James Shaw wants the public to know that the Green Party is not the kind of party that isn't prepared to trade away its policies in the interest of 'good government'. 

NOT BY EVEN the most optimistic of definitions could Julie Ann Genter be described as a left wing politician. Indeed, in a Twitter skirmish with me a couple of years or so ago, she suggested that a Green New Deal was much too radical a proposal for the Green's to adopt and it would alienate potential support. Firmly ensconced within the Labour-led government as a minister, Genter has tread a dull centrist path barely distinguishable, at times, from her Labour Party ministerial colleagues. 

So for Genter to publicly state that the Green's wealth tax policy was a bottom line for the party was certainly out of character. Perhaps she's worried about how the Green's are performing in the polls - disastrously. Perhaps she thinks that stating that the Green's would be a 'reliable' coalition partner for Labour - as co-leader James Shaw has done - simply isn't good enough and the electorate need to be told that the Green's timidity of the past three years is a thing of the past. I think she's probably right. The irony is that the Green's centrist politics, meant to expand its electorate support, has only narrowed it. 

Regardless of Genter's motivation, it was still too much for James Shaw. The day after Genter told a small business panel discussion that the wealth tax policy was a bottom line requirement that needed to be met by Labour for her party to join a second coalition, her co-leader was telling John Campbell on Breakfast that it wasn't. Instead, he said, the tax policy was a 'priority' for the Green's. Doing his best impersonation of a stuffed shirt, Shaw said: 

' We don’t use bottom lines because what we want to see is a Labour-led Government with Jacinda Ardern as the Prime Minister and the Green Party back in Parliament and part of that Government.' 

Leaving Genter hanging out to dry, he even suggested that she had been 'tired' and that 'she had been pressed on the point'. Oh, she didn't know what she was saying is that it, James? Really? 

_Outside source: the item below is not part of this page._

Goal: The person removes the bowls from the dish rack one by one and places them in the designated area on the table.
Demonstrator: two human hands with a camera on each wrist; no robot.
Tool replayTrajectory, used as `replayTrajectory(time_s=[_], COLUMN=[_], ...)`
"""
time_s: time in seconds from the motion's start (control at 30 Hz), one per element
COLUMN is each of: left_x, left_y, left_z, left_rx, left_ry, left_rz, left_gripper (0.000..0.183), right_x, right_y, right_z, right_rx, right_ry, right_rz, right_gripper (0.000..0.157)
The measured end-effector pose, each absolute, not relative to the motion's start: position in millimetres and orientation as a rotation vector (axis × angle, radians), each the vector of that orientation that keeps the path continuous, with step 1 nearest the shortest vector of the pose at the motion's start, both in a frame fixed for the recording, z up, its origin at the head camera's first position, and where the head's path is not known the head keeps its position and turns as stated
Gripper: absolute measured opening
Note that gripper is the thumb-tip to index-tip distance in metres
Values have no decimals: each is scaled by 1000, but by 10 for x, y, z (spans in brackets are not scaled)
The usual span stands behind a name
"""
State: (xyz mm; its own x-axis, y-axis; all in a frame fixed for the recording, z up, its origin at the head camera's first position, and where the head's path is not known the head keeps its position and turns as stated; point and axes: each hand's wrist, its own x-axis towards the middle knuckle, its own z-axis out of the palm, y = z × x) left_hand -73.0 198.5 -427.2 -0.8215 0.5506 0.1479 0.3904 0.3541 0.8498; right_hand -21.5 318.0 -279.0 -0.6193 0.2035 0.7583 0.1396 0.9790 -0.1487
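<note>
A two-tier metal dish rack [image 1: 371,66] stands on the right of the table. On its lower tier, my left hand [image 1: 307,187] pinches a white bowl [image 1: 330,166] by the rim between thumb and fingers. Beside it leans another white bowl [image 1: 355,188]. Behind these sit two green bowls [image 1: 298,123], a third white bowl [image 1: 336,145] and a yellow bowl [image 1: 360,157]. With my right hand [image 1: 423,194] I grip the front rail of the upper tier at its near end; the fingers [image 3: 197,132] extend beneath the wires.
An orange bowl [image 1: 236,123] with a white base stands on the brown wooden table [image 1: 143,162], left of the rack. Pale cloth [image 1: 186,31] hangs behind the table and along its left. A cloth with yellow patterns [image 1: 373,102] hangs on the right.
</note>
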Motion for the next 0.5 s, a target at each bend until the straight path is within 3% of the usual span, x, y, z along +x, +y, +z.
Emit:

Given Shaw's failure to stand up to the Labour led-Government over the past three years, we just know that there won't be any 'priorities' that Shaw won't be prepared to compromise or surrender. Since Labour have already said that a wealth tax is out of the question, I imagine it'll be one of the first priorities to disappear from the Green's agenda. 

That's the thing. The Green's can campaign on whatever policies they like but if they aren't prepared to stand firm and fight for those policies then they are simply blowing smoke. Again. And why would anyone bother to vote for a party like that?